Grist thanks its sponsors. Become one.

“Cobalt, lithium, and nickel recovery, recycling, and efficiency must be scaled up rapidly, and we are encouraged to see legislation introduced to move us in this direction,” Sampat told Grist. “We hope this is only the first of many, and that future legislation is even more ambitious in terms of shifting the needle from mining to recirculating minerals.”

Gavin Harper, a research fellow working on lithium-ion battery recycling at the UK’s Faraday Institution, agreed that recirculation is critical. “The world is in the midst of a global commodities ‘arms race’ to secure access to critical materials,” said Harper. “Recycling the materials that are already in country, to form a secondary source of supply makes a great deal of sense.”

Whether or not this common-sense proposal comes to pass is another matter. King pushed for the bill to be included in a bipartisan energy package, the American Energy Innovation Act, championed by Senators Lisa Murkowski of Alaska and Joe Manchin of West Virginia. That bill appears to be dead on arrival after a dispute over hydrofluorocarbons, greenhouse gases used in air conditioners and refrigerators. Senator King’s office didn’t respond to a request for comment on whether he expects any resistance to the bill. R&D spending at the DOE often enjoys bipartisan support during normal times, but such spending is unlikely to be a priority as Congress weighs its response to the COVID-19 pandemic and ensuing economic fallout.

Even if the bill becomes law, it’s only a first step.
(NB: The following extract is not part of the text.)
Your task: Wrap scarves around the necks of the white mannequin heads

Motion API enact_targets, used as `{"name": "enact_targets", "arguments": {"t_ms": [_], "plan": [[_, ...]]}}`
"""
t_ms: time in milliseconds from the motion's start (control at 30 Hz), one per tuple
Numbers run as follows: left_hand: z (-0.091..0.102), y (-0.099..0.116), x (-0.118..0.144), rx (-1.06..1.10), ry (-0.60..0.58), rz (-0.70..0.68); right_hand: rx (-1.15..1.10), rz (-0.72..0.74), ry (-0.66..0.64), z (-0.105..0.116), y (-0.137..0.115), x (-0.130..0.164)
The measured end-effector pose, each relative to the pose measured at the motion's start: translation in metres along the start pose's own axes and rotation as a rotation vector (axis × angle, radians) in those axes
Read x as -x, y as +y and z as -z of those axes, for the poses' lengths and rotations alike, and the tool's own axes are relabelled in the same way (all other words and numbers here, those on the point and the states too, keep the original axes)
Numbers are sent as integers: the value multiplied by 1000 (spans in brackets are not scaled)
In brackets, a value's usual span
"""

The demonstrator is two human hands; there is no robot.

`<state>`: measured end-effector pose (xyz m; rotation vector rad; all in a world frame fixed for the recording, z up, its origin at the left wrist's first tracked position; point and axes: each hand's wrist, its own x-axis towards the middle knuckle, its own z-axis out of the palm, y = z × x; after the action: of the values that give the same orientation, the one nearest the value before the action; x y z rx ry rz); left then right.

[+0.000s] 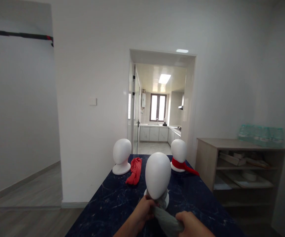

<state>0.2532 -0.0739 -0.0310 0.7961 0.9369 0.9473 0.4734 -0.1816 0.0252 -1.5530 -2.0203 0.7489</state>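
Note:
A white mannequin head [158, 172] stands upright on the table in front of me, with a grey scarf [166, 221] around its neck. My left hand [144, 208] is closed on the scarf right at the neck, on the left side of the base. Lower and to the right, my right hand [190, 223] grips the scarf's loose length, which stretches between the two hands toward me. Part of the scarf behind the neck is hidden by the head.
The dark blue marbled table [107, 200] also bears a bare mannequin head [122, 152] at back left, a crumpled coral-red scarf [133, 171], and another mannequin head [178, 150] wearing a red scarf [181, 165]. Beside the table's right edge stands a shelf unit [207, 161] with bottles [260, 135] on top.

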Motion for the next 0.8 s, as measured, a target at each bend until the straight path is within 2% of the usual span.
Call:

It doesn’t establish any new regulations that would compel companies or municipalities to beef up their battery recycling efforts. It also doesn’t place as much emphasis on battery reuse, which, in a time of growing metal scarcity, may wind up being as important as recycling. A battery that’s no longer fit to power a car, for instance, might still hold upwards of 70 percent of its initial charge capacity, making it useful for grid energy storage — something that entrepreneurs are beginning to recognize.

However, the bill’s passage could serve as a springboard toward even more ambitious metals reuse and recycling programs that could help meet the needs of the green energy transition. With Democratic presidential candidate Bernie Sanders’s Green New Deal plan calling for tomorrow’s wind turbines, solar panels, and batteries to be built with “as many recycled materials as possible,” it seems unlikely this bill will be the last word on the matter.